You know you’re in the right profession when it affords you the opportunity to use your talents to positively change lives.
California child care provider Renaldo Sanders, who was born and raised in a low-income neighborhood in the southside of Chicago, is able to connect with preschool children deemed to have behavioral problems, and help them build strong foundations so they can choose healthy paths in life.
For the past 33 years, Renaldo has been doing just that in the City of Compton. And for the past 16 years, she’s been part of a campaign—along with thousands of other child care providers in California—to win the freedom to unionize, to come together to make improvements to the state’s woefully underfunded early childhood education system.
On September 30, 2019, those many years of unyielding determination paid off, and Renaldo traveled to Sacramento to watch California Gov.
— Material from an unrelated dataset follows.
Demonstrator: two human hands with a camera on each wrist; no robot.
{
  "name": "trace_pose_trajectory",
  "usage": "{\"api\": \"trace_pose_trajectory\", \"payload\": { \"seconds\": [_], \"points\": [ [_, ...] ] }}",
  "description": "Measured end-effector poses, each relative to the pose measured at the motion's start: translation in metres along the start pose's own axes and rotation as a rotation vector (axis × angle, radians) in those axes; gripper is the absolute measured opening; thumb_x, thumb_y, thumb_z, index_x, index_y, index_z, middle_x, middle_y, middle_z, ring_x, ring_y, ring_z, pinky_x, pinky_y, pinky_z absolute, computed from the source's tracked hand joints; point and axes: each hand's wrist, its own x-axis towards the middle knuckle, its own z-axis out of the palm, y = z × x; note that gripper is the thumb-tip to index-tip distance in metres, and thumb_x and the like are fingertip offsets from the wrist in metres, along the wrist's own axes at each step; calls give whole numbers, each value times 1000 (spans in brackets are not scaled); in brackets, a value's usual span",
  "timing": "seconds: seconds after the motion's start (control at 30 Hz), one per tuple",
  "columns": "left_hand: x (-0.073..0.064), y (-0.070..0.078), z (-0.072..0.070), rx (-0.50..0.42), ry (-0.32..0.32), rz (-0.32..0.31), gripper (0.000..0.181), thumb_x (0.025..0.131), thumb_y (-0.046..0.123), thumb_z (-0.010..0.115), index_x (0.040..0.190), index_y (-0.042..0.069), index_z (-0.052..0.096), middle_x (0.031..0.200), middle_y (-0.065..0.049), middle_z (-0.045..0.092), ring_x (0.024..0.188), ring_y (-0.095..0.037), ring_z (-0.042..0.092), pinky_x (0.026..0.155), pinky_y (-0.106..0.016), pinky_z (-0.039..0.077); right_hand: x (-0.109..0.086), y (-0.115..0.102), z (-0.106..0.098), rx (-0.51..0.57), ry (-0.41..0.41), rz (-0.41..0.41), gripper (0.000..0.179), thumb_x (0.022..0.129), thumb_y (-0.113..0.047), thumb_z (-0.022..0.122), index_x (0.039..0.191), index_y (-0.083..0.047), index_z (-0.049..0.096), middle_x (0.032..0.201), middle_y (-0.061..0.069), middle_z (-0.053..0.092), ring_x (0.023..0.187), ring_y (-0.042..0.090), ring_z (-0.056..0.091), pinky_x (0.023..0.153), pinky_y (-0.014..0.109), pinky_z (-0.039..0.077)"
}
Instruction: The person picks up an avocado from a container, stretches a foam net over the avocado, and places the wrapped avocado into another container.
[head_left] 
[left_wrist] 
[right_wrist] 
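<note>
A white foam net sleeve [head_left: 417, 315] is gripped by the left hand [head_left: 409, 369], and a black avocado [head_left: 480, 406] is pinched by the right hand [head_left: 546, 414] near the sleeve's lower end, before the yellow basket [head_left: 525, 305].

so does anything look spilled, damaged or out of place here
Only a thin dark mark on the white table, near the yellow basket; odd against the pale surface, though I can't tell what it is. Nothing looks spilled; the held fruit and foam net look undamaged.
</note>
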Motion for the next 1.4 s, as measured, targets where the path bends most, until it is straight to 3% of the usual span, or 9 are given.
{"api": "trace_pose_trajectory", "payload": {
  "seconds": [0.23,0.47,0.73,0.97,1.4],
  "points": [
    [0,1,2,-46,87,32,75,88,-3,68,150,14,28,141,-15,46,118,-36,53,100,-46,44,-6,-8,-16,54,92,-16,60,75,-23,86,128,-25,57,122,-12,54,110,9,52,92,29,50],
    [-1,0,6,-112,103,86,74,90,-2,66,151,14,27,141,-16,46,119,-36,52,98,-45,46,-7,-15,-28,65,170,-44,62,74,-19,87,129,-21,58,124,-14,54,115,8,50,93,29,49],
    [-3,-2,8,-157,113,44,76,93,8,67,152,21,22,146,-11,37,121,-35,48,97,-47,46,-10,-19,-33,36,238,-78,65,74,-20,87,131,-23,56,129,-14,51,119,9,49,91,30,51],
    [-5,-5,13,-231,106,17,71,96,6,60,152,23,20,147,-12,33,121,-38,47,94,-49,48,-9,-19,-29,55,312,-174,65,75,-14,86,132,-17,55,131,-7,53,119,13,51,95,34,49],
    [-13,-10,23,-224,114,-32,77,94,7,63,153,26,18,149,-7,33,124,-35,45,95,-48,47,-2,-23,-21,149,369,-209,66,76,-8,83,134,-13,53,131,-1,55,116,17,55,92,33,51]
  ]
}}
Gavin Newsom sign into law a bill giving 40,000 family child care providers the right to form a union!
California became the 12th state to provide early childhood educators with collective bargaining rights. It was the largest single union-organizing victory in two decades and the largest organizing campaign of childcare providers in U.S. history.
"When Gov. Newsom signed our collective bargaining bill, I felt pure joy,” she says. “All of our hard work had been realized. It provides an example for others. Keep up the fight and win a better future."
Now with the right to negotiate as a union with their employer, the state of California, child care providers will finally be able to effectively fight together for their profession, to negotiate for living wages, benefits, access to affordable training, and professional development.
This workforce of mostly women of color, isolated in their own day care centers, will finally be able to take care of themselves—and each other—so they can continue to serve the children and families they love to care for.
The shameful truth is that despite the responsibility of educating and developing very young children, child care providers make poverty wages and aren’t even covered by basic labor laws such as minimum wage or workers compensation. That's why it's so essential that more elected officials stand with us to rewrite the rules so that all of us, no matter where we work, have a chance to stand up and demand better through our union.
"I will never give up on our vision to win child care that works for families, providers, and children!" Renaldo exclaims.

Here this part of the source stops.